§ The problem: Below are the entries; return exactly the line with "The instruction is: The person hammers" and every later line, without anything else.

§ Input data:
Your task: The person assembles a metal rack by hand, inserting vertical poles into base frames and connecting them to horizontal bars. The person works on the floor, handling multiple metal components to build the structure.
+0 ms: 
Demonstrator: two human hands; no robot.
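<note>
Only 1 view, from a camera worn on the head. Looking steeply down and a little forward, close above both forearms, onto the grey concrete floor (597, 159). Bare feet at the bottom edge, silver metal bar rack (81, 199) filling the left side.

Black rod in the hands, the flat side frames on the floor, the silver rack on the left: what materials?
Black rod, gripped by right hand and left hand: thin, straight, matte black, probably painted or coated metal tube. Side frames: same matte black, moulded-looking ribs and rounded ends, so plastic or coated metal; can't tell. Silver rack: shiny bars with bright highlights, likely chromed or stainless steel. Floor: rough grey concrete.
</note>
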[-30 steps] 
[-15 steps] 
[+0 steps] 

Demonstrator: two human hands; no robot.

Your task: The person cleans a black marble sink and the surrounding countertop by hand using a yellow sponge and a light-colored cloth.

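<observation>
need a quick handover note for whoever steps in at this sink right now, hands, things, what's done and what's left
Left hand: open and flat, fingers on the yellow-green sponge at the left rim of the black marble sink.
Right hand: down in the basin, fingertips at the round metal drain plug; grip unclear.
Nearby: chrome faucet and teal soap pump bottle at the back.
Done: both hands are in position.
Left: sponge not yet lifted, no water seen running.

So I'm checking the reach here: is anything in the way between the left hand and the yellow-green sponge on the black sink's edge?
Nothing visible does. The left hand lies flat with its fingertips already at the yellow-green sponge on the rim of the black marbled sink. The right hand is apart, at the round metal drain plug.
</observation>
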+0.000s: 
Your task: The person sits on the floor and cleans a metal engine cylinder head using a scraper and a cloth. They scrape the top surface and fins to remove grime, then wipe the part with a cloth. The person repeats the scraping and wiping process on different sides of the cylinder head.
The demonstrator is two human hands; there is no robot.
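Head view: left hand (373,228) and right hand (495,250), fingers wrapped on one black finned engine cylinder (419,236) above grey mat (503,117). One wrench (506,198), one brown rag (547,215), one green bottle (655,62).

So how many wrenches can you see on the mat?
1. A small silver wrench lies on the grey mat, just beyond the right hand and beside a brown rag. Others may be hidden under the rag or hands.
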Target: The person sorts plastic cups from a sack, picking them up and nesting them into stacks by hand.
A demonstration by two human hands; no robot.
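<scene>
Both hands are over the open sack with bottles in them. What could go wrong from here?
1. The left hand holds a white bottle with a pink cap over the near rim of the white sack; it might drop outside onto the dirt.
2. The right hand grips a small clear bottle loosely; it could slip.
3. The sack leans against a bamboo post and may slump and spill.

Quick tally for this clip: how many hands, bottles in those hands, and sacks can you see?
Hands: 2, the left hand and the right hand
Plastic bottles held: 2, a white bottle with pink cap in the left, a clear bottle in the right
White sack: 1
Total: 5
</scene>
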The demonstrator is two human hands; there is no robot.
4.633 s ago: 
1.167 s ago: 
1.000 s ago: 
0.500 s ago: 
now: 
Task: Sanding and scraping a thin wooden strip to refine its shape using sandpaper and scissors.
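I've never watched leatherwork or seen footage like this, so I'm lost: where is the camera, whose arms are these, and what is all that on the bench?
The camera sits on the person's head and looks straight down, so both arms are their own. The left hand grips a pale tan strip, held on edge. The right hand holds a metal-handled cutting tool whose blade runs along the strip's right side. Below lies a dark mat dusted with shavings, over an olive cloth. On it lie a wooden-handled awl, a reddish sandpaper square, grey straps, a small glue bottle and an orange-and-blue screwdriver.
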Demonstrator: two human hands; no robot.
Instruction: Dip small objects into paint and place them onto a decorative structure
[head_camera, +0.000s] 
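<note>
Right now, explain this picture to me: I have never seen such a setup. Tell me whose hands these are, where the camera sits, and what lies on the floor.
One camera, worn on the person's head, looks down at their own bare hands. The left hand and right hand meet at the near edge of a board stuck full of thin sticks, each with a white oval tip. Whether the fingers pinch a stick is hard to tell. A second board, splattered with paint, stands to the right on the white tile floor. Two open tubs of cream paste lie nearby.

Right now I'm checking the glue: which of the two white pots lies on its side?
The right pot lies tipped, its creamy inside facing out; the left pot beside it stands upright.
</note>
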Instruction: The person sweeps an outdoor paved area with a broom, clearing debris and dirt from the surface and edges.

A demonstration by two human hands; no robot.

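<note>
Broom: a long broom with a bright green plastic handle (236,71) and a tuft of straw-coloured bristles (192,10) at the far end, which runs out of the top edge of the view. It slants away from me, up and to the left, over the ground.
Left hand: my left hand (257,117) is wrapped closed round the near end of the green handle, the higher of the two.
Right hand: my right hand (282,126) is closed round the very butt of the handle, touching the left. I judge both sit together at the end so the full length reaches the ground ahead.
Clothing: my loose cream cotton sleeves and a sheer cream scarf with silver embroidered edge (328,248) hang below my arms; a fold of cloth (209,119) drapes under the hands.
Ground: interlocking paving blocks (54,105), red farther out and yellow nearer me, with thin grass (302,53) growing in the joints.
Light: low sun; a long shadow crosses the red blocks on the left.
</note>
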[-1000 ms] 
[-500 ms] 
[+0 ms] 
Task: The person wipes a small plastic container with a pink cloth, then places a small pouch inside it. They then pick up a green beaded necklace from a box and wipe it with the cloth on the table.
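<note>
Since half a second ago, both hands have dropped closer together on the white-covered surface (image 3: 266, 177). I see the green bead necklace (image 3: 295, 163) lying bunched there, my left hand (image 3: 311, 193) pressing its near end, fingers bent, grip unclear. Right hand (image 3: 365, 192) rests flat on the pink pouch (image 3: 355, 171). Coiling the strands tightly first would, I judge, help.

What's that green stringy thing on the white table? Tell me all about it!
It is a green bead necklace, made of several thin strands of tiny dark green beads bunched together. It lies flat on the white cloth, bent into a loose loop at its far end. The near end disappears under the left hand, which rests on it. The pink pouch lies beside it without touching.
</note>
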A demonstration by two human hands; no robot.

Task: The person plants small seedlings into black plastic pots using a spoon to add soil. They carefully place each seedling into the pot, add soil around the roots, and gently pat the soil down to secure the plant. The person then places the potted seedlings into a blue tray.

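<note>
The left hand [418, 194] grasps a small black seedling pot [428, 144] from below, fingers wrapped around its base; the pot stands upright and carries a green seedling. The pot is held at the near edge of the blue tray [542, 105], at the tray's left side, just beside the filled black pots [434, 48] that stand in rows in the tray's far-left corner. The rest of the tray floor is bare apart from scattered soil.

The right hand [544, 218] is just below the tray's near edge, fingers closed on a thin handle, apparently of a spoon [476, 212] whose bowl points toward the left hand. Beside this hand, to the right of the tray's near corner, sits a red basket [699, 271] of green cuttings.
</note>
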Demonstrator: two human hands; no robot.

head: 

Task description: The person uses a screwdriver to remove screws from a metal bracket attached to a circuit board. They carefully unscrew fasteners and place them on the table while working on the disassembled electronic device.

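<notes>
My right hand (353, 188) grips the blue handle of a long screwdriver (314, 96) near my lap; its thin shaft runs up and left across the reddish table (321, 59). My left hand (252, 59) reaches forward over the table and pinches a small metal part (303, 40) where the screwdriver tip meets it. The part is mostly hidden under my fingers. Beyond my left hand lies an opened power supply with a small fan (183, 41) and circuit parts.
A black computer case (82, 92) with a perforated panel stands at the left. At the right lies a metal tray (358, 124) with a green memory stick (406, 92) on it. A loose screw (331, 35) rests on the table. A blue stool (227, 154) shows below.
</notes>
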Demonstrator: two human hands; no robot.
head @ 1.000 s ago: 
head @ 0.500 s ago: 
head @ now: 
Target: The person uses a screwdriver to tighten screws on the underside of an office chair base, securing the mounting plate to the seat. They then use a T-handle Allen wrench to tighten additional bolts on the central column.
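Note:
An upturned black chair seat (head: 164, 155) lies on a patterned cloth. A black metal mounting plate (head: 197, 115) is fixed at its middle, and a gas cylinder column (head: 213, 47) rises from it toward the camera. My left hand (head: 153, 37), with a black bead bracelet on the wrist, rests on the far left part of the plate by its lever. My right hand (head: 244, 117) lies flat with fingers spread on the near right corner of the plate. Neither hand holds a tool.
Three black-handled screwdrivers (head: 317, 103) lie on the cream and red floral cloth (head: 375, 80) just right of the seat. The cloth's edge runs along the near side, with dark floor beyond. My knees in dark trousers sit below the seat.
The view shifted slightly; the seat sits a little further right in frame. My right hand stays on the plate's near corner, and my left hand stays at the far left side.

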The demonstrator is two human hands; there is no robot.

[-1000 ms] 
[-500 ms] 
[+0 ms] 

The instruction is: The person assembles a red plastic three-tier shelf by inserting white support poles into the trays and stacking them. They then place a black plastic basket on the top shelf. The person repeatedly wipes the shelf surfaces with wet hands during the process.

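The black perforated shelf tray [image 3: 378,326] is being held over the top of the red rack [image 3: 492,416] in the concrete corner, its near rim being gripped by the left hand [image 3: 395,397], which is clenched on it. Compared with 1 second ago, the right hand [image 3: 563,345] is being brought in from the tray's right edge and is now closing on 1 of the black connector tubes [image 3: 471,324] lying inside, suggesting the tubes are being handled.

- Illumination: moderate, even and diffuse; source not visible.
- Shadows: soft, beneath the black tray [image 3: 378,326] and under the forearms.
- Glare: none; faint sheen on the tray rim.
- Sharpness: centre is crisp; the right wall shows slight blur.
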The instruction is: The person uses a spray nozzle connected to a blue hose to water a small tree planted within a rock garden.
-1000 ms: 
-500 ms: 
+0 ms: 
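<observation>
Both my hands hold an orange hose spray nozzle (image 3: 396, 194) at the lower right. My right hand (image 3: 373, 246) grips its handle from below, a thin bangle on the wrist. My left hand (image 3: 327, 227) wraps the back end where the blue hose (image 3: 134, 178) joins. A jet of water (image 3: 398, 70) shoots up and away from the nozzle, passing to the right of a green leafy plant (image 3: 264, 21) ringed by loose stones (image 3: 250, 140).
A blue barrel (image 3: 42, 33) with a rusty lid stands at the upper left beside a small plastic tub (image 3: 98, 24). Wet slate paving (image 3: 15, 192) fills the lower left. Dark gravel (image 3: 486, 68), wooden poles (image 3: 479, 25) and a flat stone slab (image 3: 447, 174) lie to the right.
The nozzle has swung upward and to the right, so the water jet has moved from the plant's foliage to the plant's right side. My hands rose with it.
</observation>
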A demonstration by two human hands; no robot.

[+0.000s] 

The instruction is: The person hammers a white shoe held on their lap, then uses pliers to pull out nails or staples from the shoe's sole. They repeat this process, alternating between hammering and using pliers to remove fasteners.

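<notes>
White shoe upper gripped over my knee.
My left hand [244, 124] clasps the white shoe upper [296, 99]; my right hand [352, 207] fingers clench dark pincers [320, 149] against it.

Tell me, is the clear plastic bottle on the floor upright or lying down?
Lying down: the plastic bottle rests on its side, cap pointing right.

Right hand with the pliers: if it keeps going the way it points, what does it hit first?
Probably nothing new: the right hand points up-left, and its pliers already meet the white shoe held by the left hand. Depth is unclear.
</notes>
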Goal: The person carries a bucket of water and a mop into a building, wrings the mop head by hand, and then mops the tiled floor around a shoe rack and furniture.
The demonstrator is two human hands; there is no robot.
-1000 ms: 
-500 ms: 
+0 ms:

§ Response:
The instruction is: The person hammers a white shoe held on their lap, then uses pliers to pull out nails or staples from the shoe's sole. They repeat this process, alternating between hammering and using pliers to remove fasteners.

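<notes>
White shoe upper gripped over my knee.
My left hand [244, 124] clasps the white shoe upper [296, 99]; my right hand [352, 207] fingers clench dark pincers [320, 149] against it.

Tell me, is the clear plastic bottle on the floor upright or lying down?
Lying down: the plastic bottle rests on its side, cap pointing right.

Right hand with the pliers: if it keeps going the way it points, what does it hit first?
Probably nothing new: the right hand points up-left, and its pliers already meet the white shoe held by the left hand. Depth is unclear.
</notes>
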Goal: The person carries a bucket of water and a mop into a building, wrings the mop head by hand, and then mops the tiled floor around a shoe rack and furniture.
The demonstrator is two human hands; there is no robot.
-1000 ms: 
-500 ms: 
+0 ms:

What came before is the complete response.